Bottom line is you had to be very creative to express yourself. It made you develop large parts of yourself. So, as a 17/ 18 year old person, trying to get his music out, that was a lot to deal with! And in a scene where you might not get paid. House music wasn't like, bringing in a million dollars in 1990 or 91, or some shit like that. It became a little bit bigger. Obviously, when it became global, but not then. For instance, that very first record, it brought me a lot of popularity, it got around the world, but older thieves took the money, that’s what happened. I wasn't as astute as I am with business now. I believe my mother signed that contract for me, that's how young I was!
Paul East: So, thinking about that, are there any memories or experiences that you had, growing up coming up through that have kind of informed what you're doing now?
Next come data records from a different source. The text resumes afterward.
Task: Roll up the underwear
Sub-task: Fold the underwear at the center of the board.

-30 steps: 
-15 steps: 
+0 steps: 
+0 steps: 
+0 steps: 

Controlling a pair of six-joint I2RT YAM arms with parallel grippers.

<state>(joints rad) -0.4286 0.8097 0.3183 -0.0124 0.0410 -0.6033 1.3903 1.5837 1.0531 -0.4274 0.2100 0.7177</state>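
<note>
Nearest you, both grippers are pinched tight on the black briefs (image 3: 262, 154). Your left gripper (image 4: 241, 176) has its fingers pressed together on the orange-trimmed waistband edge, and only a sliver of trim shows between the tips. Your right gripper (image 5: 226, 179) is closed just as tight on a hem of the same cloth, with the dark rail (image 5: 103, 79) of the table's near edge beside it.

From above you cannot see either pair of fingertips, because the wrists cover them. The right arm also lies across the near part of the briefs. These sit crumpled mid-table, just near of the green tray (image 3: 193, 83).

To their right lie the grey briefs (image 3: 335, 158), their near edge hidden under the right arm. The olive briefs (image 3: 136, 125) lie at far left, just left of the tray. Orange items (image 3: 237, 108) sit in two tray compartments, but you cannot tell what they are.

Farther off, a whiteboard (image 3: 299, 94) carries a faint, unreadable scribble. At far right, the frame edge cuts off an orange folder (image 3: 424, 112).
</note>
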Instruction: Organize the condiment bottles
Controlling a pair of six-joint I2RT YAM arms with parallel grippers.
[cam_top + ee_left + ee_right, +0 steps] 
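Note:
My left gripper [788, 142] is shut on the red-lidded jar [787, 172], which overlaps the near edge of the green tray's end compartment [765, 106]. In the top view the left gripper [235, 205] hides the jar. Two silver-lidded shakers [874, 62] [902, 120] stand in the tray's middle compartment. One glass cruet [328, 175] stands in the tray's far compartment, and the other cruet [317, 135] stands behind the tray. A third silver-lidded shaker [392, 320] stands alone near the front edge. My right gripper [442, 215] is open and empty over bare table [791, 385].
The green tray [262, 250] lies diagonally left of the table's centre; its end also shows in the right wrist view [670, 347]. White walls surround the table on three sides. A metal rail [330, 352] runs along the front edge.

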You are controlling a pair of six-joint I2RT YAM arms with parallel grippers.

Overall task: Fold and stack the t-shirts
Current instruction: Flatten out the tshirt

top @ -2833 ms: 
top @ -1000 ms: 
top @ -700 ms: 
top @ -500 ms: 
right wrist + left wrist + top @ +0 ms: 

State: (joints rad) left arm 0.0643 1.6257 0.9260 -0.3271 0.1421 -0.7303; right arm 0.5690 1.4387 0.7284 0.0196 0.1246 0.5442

Ron Trent: What family wanted you to do. They want you to be ‘the doctor’ and all these kinds of things. The safe bet, you know what I'm saying? And just coming out of an African-American home, the parents want me to be okay. Because they had to struggle, and all of a sudden you start talking about being this ‘DJ’ or this ‘artist’, playing this strange ass fucking music. It’s like ‘What the fuck are you doing?!’. Plus part of it was the fact that I was pretty good in school. I wasn’t what you'd call a delinquent. Funny enough my youngest daughter, who's now 22, was looking through some family archives and She found my honor roll papers. I was president of my class! So, I didn't really have a lot of problems in school. I was quite advanced and went to a couple of top schools and that kind of thing. By the time I was in high school and I was DJing, I was really bored with a lot of people that I was around too, because they were just slumping to me. I kind of got to a point where I was, do I really need this? Half of this shit was like, I kind of got it. so I didn't want to go to college. Unless I was going to pursue the architectural side myself, which of course, you need a degree for.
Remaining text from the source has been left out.